• [TASK ITEM]
Check every line of the data below for the word "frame" and say how many have it, without further comment.

• [DATA SECTION]

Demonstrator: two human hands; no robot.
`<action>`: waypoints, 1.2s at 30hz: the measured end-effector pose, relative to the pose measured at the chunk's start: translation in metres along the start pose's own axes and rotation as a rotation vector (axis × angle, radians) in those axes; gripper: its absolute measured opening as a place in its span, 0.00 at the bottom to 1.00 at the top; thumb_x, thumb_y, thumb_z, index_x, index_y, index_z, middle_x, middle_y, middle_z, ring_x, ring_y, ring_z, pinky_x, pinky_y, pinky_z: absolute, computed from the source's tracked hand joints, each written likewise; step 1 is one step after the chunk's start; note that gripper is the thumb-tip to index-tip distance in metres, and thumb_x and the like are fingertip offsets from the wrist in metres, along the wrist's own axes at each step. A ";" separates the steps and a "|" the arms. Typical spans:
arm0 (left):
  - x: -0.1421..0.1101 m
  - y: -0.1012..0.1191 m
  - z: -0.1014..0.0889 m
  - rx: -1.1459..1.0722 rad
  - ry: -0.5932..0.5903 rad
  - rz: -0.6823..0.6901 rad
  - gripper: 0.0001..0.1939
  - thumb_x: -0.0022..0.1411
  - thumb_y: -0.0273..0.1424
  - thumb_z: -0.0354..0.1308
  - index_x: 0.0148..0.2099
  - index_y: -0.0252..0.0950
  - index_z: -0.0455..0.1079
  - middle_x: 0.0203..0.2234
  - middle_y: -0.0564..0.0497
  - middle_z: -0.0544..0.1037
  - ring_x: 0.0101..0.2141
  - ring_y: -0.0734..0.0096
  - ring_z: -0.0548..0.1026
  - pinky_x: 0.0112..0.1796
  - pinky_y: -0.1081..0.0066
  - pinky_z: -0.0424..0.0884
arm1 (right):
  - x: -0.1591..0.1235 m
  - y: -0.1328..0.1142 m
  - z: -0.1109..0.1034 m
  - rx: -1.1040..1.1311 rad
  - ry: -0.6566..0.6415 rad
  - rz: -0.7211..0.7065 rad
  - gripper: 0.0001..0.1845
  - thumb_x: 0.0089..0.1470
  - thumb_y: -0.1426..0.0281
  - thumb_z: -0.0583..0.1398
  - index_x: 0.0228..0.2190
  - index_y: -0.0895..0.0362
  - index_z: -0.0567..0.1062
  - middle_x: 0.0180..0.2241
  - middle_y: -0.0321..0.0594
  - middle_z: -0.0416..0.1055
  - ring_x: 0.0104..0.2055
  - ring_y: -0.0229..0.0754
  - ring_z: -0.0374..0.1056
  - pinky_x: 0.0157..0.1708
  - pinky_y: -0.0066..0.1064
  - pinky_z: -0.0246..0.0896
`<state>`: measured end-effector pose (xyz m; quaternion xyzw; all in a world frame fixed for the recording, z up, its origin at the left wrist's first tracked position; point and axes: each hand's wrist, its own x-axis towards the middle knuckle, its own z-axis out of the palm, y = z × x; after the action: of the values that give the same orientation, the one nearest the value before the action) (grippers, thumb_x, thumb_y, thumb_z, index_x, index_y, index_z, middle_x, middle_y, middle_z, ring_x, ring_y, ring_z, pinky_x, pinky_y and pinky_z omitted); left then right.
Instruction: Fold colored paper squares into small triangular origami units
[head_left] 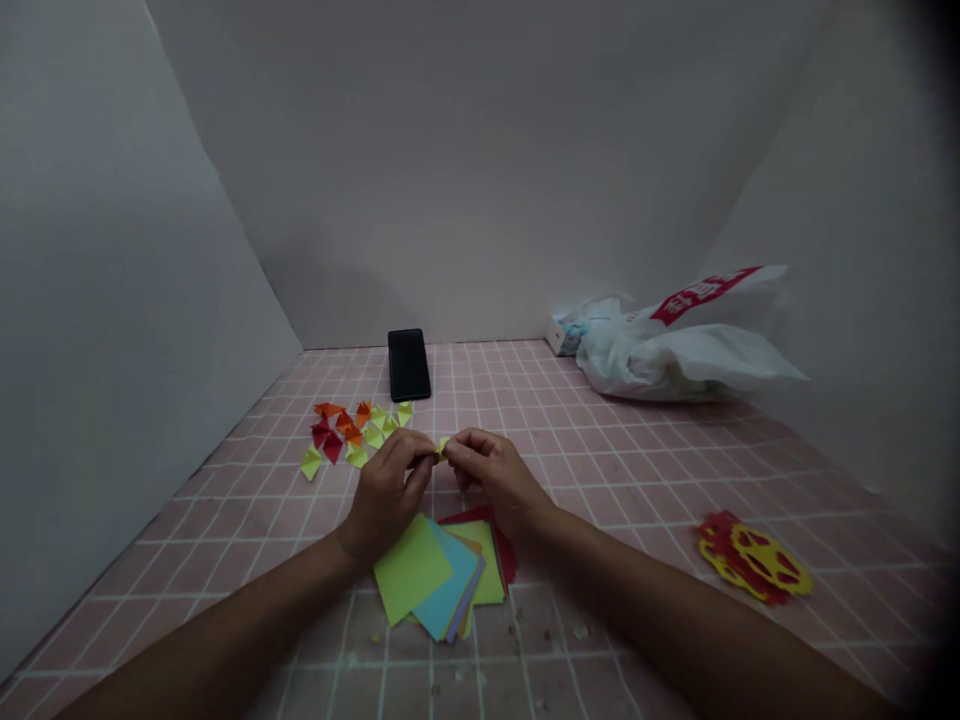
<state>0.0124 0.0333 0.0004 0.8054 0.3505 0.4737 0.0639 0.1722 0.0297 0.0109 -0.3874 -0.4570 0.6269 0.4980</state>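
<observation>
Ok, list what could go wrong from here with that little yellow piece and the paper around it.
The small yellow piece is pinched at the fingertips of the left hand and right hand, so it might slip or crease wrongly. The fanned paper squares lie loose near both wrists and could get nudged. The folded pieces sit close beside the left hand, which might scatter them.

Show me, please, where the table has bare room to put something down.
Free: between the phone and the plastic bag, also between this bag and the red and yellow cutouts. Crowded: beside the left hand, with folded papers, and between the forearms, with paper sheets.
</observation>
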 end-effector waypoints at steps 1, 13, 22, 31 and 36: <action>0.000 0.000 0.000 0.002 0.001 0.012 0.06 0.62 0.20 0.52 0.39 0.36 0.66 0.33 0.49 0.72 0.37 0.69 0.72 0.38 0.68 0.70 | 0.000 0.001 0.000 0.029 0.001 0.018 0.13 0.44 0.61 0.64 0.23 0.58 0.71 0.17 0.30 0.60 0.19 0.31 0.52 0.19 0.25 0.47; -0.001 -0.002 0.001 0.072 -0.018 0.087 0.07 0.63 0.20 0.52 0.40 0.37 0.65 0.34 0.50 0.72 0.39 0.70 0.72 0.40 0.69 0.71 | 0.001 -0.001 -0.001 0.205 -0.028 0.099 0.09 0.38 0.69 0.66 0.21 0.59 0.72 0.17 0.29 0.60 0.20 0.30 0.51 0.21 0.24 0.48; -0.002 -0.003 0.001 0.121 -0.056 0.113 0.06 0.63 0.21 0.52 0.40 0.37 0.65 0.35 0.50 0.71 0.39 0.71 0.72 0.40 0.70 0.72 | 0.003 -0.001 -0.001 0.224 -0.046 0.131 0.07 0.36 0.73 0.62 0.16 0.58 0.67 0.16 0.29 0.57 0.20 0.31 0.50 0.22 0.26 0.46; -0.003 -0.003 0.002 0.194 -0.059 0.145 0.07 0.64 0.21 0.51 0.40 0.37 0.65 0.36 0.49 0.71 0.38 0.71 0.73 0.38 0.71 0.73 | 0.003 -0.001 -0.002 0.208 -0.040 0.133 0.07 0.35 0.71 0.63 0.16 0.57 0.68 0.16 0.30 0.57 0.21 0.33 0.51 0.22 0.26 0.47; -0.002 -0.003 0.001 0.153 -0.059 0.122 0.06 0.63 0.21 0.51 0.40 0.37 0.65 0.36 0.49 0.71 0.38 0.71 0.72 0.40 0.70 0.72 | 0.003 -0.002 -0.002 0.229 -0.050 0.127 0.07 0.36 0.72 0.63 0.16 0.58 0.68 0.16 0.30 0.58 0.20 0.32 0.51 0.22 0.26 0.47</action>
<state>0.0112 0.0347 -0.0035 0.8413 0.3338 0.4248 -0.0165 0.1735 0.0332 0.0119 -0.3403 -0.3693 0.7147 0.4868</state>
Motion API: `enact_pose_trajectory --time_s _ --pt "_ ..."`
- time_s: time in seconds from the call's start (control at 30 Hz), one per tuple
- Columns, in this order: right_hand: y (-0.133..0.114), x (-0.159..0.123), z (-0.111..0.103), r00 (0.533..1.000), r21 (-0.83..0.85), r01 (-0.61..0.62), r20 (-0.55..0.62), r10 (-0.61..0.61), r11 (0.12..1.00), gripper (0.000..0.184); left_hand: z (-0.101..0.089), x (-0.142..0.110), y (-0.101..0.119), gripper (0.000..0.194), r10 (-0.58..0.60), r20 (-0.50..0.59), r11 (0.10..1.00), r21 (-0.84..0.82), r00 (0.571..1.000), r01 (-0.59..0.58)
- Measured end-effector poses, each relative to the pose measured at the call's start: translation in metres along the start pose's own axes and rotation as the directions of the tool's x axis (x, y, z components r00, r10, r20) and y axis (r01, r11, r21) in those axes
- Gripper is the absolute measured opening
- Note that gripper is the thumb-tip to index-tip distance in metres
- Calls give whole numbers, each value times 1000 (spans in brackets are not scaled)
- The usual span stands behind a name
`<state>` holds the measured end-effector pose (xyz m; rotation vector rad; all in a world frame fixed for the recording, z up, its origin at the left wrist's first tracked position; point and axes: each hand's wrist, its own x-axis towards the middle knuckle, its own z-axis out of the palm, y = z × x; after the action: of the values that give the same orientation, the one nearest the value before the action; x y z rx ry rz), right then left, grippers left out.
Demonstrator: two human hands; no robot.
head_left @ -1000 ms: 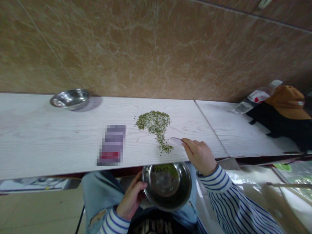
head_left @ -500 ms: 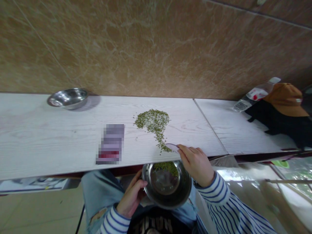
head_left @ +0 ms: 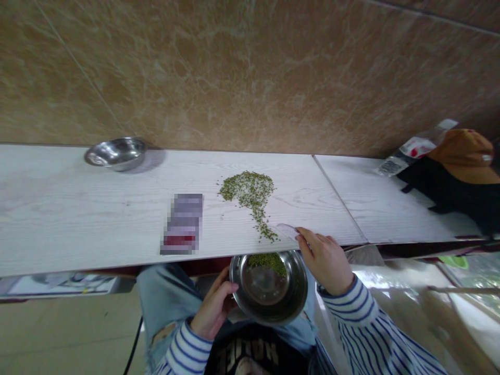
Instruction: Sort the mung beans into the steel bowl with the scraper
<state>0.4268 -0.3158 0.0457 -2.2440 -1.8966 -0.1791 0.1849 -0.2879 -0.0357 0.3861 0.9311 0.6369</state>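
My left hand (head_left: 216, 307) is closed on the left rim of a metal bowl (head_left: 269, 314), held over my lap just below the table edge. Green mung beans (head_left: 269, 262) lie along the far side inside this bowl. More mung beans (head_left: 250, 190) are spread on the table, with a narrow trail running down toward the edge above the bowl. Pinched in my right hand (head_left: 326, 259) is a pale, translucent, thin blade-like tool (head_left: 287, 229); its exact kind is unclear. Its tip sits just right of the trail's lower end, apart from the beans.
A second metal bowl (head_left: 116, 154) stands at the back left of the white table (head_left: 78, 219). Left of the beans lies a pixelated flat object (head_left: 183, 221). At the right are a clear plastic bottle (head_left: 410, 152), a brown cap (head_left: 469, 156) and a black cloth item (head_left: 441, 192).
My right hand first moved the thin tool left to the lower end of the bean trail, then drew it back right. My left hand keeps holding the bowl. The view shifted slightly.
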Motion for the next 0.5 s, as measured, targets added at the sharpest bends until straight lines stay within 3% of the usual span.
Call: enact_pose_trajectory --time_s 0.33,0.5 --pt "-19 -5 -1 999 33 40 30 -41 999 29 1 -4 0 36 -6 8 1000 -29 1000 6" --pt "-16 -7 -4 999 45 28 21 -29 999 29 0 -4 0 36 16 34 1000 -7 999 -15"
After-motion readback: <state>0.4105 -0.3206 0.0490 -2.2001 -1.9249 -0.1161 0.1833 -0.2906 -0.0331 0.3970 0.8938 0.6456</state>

• [REPLY]
2